Buig U tot mij over, Here,
en geef mij antwoord.
Ik ben in grote moeilijkheden
en zeer te beklagen.
2 Bescherm mij,
ik heb immers diep ontzag voor U?
U bent mijn God.
Bevrijd uw dienaar
die zijn vertrouwen op U stelt.
3 Mijn God, geef mij uw genade.
De hele dag door roep ik naar U.
4 Geef mij uw vreugde, mijn God,
ik richt mij helemaal op U.
5 Here, U bent zo goed
en vergeeft graag.
Ieder die U aanroept,
mag zich koesteren in uw goedheid en liefde.
6 Here, luister toch naar mijn gebed,
neem mijn smeken ter harte.
7 In tijden van grote moeite en zorgen
roep ik naar U,
omdat U mij altijd antwoord geeft.
8 Geen van de afgoden
kan zich met U meten, Here.
Niemand kan uw werk evenaren.
9 Eenmaal zullen alle volken,
die allemaal door U zijn gemaakt,
naar U toekomen
en voor U neerknielen, Here.
Dan zullen zij allemaal
uw naam eren.
10 Want U bent een grote God
en U doet wonderen.
Alleen U, mijn God, kunt dat doen.
Jakob aanbidt God bij Betel
35 Daarna zei God tegen Jakob: ‘Breek uw kamp op, ga naar Betel en vestig u daar. Bouw daar een altaar ter ere van de God, die aan u verscheen toen u op de vlucht was voor uw broer Esau.’ 2 Jakob beval ieder lid van zijn huishouding de afgodsbeeldjes die zij hadden meegebracht, weg te doen. Iedereen moest zich wassen en schone kleren aantrekken. 3 ‘Want we gaan naar Betel,’ legde hij uit. ‘Ik zal daar een altaar bouwen voor de God die mijn gebeden verhoorde in moeilijke tijden en die bij mij is geweest tijdens deze reis.’ 4 Allen gaven Jakob hun afgodsbeeldjes en oorringen en hij begroef ze onder de eik bij Sichem.

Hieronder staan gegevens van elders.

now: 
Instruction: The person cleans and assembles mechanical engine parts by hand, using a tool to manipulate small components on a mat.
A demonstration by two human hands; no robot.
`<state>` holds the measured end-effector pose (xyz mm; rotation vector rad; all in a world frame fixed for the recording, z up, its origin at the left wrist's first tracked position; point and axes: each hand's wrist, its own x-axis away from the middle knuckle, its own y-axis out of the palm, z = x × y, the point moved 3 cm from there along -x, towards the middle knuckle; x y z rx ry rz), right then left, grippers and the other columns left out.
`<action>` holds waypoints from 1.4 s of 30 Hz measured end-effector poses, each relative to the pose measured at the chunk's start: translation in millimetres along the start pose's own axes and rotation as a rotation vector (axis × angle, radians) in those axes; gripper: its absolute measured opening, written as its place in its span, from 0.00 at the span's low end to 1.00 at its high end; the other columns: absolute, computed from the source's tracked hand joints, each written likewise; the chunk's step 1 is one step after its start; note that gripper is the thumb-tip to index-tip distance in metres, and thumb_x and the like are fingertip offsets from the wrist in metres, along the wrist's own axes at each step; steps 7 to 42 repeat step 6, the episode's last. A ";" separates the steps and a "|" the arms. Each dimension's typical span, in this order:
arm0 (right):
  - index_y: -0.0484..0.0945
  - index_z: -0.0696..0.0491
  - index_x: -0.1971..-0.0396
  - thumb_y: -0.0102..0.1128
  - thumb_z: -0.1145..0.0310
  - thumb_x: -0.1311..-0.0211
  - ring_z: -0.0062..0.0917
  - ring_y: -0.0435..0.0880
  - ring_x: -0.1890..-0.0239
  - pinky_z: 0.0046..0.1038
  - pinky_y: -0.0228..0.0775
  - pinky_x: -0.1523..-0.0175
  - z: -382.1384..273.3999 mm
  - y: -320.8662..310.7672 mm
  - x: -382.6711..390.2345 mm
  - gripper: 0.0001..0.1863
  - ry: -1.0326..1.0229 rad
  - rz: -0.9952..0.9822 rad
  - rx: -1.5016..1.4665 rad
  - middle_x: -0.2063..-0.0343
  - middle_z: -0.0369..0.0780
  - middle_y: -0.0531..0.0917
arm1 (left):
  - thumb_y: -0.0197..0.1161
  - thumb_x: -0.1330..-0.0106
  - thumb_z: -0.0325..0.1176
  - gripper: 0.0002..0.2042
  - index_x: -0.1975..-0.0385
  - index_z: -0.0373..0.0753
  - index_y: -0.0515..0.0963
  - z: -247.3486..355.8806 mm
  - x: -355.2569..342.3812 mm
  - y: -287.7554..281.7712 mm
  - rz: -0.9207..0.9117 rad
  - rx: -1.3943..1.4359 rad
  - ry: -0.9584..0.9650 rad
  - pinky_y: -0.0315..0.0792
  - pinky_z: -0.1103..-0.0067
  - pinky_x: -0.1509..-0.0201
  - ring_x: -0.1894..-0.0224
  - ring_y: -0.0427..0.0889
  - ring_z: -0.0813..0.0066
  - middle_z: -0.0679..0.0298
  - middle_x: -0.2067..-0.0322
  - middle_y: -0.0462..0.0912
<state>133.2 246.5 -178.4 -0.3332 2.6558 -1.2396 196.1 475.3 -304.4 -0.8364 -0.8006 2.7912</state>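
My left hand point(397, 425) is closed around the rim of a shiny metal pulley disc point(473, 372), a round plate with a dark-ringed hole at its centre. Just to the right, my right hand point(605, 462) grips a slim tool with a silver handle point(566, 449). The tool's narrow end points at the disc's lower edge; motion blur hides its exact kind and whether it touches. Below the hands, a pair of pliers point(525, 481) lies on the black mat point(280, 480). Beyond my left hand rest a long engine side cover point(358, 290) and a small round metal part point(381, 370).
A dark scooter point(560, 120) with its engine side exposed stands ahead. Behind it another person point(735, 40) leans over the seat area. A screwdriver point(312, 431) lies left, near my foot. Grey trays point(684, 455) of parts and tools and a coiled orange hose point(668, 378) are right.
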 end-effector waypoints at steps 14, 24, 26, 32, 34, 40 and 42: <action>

De apostelen voor de Hoge Raad
17 De hogepriester en de Sadduceeën werden jaloers en 18 lieten de apostelen oppakken en in de gevangenis gooien. 19 Maar diezelfde nacht maakte een engel van de Here de gevangenisdeuren open en bracht de apostelen naar buiten. 20 ‘Ga naar de tempel,’ zei hij, ‘en vertel de mensen alles over het nieuwe leven.’
21 Zij deden wat hun gezegd was en gingen ʼs morgens vroeg al weer naar de tempel om de mensen te onderwijzen. Toen de hogepriester en zijn mannen in de rechtszaal kwamen, riepen zij de Raad bijeen. Ondertussen stuurden zij enkele bewakers naar de gevangenis om de apostelen te halen. 22 Maar toen zij ontdekten dat die er niet waren, gingen ze terug en zeiden: 23 ‘De deuren van de gevangenis waren op slot en de bewakers stonden ervoor op wacht. Maar toen wij naar binnen gingen, was er niemand.’ 24 De leider van de tempel en de leidende priesters waren van hun stuk gebracht en vroegen zich af waar dit op uit zou lopen. 25 Even later kwam iemand hun vertellen dat de mannen die zij gevangen hadden gezet, in de tempel waren en het volk onderwezen.
26 De leider ging er met zijn mannen op af en nam de apostelen zonder geweld gevangen, zij waren bang dat het volk hen anders met stenen zou bekogelen.